### EXERCISE:
Would you please return the data below verbatim, without its pictures?

### DATA EXTRACT:
# # #
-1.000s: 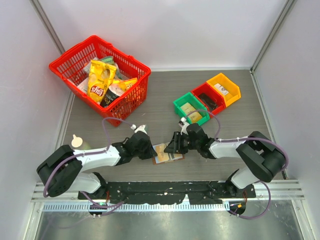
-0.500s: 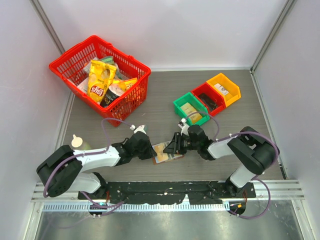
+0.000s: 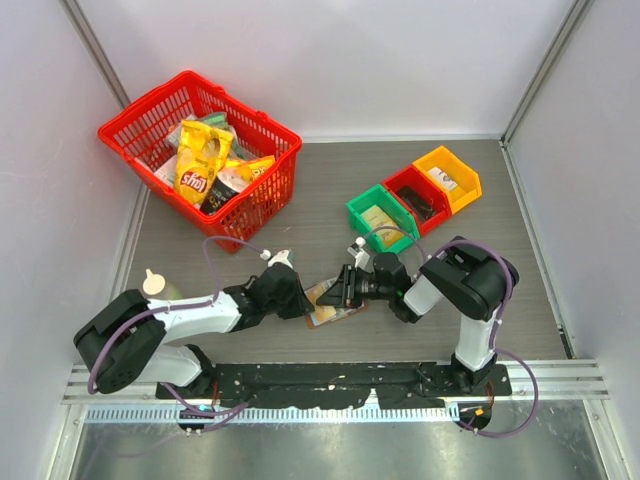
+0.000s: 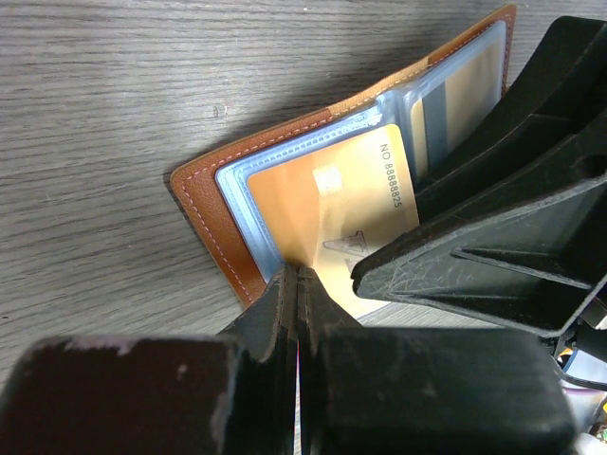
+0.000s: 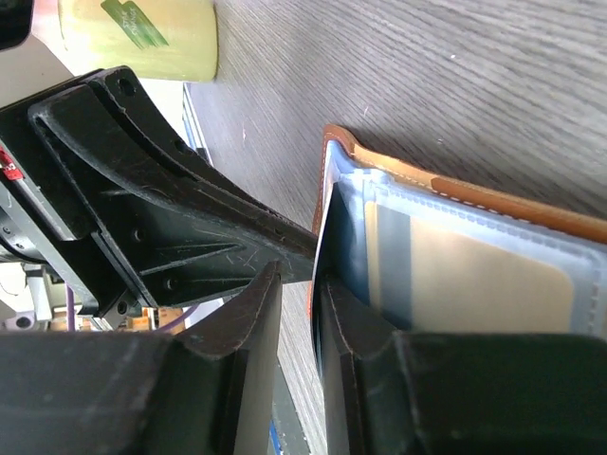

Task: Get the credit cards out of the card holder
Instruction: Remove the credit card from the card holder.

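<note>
While the left hand [image 4: 299, 280] sits clenched, tips pressed on the open card holder [image 4: 204, 204] near the table's [image 3: 320, 215] 6 o'clock, the right hand [image 5: 299, 280], coming in from 3 o'clock, has narrowed around a thin pale edge. A slim gap remains, so no grasp yet. Orange credit card [image 4: 332, 204] still sleeved; extraction looks imminent. Versus a second ago: right elbow swung inward, hand nudged closer, holder unmoved.
</note>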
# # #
### TASK SOLUTION:
-1.000s: 
-0.500s: 
+0.000s: 
+0.000s: 
+0.000s: 

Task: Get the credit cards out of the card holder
Instruction: Remove the credit card from the card holder.

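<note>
While the left hand [image 4: 299, 280] sits clenched, tips pressed on the open card holder [image 4: 204, 204] near the table's [image 3: 320, 215] 6 o'clock, the right hand [image 5: 299, 280], coming in from 3 o'clock, has narrowed around a thin pale edge. A slim gap remains, so no grasp yet. Orange credit card [image 4: 332, 204] still sleeved; extraction looks imminent. Versus a second ago: right elbow swung inward, hand nudged closer, holder unmoved.
</note>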

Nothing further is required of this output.